=== Action item ===
Read through the lines below and copy the ones holding the string "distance".

Collection entries:
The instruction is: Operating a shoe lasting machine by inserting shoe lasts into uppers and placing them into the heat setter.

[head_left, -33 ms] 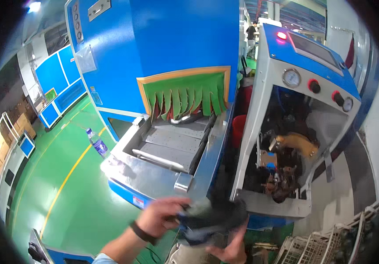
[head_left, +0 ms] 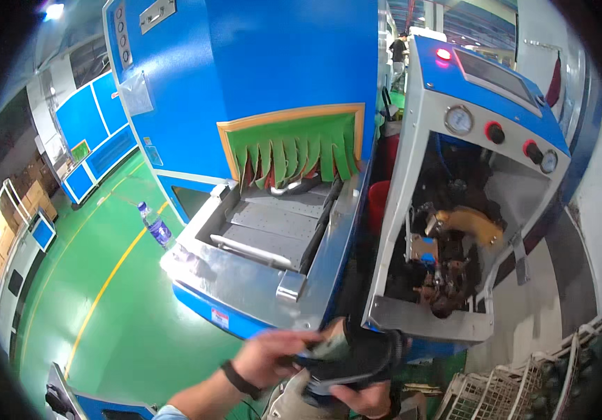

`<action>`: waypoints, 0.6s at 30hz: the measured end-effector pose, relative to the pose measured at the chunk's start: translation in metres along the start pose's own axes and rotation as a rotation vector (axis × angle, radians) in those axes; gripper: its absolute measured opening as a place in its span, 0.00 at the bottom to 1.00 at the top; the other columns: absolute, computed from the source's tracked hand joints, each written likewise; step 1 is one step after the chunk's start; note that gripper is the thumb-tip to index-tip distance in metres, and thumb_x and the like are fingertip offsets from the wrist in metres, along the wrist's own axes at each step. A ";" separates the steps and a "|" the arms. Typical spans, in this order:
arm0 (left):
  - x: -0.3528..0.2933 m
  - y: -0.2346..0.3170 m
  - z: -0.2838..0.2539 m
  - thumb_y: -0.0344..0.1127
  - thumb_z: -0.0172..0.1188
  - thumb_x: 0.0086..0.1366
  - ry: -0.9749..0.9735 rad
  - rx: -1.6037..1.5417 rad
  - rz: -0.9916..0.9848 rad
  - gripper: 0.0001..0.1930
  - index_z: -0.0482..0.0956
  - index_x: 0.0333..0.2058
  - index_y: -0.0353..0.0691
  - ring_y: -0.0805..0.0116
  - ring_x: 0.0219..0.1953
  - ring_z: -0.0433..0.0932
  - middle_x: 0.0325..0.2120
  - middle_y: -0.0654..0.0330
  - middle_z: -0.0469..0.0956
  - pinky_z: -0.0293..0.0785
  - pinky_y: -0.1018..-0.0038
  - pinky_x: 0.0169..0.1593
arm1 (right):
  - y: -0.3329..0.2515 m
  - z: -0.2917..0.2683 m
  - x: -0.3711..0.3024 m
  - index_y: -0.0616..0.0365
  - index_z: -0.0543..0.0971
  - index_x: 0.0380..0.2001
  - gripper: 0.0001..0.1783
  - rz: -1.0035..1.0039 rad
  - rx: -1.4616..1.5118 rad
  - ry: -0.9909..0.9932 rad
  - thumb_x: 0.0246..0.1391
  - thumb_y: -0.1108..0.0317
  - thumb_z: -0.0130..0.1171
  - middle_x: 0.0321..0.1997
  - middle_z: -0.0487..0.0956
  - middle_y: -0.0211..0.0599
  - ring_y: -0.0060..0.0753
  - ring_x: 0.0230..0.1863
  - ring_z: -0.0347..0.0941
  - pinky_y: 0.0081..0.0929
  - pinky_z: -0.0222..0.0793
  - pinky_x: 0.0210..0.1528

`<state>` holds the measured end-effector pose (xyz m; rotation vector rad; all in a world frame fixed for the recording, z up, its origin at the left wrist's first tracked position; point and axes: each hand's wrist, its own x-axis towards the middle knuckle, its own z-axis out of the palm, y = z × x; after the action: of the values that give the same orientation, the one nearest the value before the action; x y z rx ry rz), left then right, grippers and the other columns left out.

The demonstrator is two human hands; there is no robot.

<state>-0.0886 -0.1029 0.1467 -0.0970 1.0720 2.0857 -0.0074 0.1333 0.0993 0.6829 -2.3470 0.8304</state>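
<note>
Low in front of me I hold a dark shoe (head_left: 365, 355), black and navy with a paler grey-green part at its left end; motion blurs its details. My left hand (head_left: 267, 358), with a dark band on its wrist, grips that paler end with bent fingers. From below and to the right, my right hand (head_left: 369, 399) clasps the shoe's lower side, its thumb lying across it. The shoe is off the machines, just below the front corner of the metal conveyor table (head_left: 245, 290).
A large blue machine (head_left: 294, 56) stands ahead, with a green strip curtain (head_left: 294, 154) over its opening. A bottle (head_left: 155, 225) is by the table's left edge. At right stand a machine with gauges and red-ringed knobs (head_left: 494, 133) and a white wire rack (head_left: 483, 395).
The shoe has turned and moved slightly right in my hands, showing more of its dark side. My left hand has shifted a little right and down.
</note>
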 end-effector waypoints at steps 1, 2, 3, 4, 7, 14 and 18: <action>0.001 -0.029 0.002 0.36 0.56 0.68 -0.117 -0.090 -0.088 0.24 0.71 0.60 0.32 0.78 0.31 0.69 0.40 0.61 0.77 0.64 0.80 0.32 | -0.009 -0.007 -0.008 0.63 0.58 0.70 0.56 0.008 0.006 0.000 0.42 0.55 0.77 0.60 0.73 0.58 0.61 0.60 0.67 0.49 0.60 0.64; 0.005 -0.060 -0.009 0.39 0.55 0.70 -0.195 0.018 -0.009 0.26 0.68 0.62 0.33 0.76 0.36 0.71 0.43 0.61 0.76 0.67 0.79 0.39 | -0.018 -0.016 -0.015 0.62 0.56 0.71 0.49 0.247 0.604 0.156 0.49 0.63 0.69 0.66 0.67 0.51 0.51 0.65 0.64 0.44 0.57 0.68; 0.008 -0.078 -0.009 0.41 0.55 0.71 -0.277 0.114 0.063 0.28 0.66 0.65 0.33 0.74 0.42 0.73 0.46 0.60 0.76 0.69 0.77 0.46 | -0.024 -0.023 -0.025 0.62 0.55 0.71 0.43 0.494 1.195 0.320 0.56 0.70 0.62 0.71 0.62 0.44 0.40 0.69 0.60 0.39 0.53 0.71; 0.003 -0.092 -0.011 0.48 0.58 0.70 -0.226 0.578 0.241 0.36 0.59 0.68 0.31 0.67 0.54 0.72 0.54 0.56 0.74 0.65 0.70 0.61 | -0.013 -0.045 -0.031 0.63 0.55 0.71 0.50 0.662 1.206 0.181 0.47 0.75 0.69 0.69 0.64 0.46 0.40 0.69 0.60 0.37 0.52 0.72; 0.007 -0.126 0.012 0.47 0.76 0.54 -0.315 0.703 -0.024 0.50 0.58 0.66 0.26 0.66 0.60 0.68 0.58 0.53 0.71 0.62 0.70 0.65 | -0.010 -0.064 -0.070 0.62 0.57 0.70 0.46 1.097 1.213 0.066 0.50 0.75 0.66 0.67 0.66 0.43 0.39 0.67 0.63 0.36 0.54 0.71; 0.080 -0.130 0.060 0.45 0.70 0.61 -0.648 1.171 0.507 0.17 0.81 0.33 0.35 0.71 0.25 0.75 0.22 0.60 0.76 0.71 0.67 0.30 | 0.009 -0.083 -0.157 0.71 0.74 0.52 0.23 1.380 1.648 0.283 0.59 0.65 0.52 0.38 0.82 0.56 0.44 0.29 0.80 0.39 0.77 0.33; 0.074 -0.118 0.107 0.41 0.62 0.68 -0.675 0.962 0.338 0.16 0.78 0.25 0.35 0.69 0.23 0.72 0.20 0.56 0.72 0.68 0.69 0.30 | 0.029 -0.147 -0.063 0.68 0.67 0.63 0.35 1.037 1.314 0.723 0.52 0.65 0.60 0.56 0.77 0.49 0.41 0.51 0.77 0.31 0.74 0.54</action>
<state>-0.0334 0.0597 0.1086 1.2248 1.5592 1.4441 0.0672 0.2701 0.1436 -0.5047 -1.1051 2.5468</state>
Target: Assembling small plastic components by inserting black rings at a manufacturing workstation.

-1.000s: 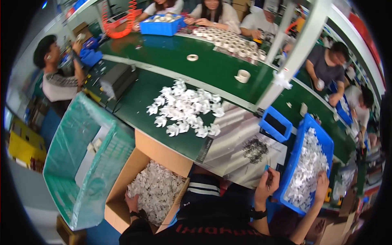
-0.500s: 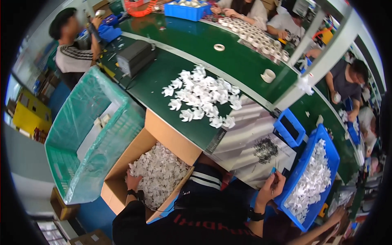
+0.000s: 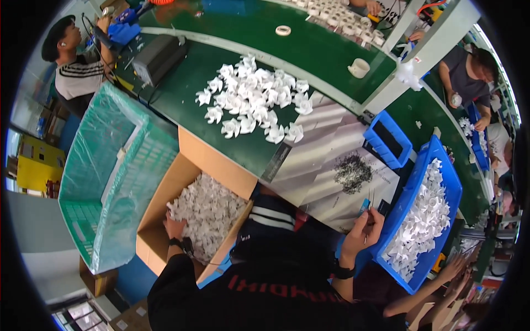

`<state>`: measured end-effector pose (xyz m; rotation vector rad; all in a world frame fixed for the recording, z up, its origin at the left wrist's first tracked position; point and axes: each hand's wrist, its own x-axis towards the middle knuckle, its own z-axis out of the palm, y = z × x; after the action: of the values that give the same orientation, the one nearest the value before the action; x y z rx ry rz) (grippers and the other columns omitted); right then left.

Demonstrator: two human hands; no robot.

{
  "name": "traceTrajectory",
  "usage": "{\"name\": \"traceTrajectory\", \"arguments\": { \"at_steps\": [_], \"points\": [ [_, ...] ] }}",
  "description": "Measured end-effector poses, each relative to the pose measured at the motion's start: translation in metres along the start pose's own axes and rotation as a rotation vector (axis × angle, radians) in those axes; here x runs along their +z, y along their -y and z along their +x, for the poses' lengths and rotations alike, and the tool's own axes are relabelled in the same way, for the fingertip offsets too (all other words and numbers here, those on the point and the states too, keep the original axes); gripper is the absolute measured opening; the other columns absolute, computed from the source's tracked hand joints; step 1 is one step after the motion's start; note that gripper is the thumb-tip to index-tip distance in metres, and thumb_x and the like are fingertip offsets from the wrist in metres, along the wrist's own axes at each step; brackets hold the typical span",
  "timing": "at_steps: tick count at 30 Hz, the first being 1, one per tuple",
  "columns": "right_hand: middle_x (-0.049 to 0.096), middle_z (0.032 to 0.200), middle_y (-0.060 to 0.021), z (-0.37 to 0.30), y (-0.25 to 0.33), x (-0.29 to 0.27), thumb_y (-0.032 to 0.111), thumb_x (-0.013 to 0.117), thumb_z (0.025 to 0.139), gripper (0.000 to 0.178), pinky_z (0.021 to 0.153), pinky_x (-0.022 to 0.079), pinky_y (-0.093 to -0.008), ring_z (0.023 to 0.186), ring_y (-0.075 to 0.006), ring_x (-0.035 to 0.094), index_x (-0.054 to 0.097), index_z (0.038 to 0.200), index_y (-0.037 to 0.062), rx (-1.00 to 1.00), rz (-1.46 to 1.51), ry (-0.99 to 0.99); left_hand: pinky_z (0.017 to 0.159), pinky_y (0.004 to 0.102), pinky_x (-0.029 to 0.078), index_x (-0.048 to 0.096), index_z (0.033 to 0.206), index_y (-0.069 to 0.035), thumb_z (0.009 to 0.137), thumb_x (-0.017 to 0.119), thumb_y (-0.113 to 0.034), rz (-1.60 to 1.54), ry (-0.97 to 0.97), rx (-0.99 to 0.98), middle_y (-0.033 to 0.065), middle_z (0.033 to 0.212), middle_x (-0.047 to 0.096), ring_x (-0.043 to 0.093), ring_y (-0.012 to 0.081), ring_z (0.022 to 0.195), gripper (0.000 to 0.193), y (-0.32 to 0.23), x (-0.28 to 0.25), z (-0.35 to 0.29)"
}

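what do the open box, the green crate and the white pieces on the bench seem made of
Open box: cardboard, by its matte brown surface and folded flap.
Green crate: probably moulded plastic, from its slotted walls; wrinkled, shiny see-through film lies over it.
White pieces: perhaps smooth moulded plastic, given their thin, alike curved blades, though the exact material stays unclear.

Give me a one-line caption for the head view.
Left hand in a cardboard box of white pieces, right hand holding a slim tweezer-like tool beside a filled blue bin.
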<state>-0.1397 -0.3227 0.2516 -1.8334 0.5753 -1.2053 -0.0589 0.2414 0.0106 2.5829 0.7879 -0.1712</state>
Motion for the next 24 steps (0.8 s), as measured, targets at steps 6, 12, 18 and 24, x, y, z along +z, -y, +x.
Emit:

=== Response to the task ===
`<action>`: waypoints, 0.6s at 30hz: the measured end-effector pose, relative to the pose measured at the chunk's start: translation in metres along the start pose's own axes and rotation as a rotation vector (axis × angle, radians) in those axes; gripper: its absolute measured opening as a place in its span, 0.00 at the bottom to 1.00 at the top; the other columns: absolute, computed from the source's tracked hand joints, each written likewise; step 1 is one step after the chunk's start; note that gripper is the thumb-tip to index-tip distance in metres, and thumb_x and the like are fingertip offsets from the wrist in metres, along the wrist's own axes at each step. A ";" separates the steps and a "|" the arms. Typical spans, in this order:
  "description": "Measured end-effector poses, each relative to the pose measured at the motion's start: translation in metres along the start pose's own axes and rotation as a rotation vector (axis × angle, radians) in those axes; here x runs along their +z, y along their -y and z along their +x, for the poses' lengths and rotations alike, and the tool's own axes are relabelled in the same way, for the fingertip offsets too (all other words and numbers here, those on the point and the states too, keep the original axes); gripper is the absolute measured opening; the other columns absolute, computed from the source's tracked hand joints; step 1 is one step after the motion's start; note that gripper is the thumb-tip to index-tip distance in metres, and thumb_x and the like are fingertip offsets from the wrist in metres, along the wrist's own axes at each step; brackets hold the typical span",

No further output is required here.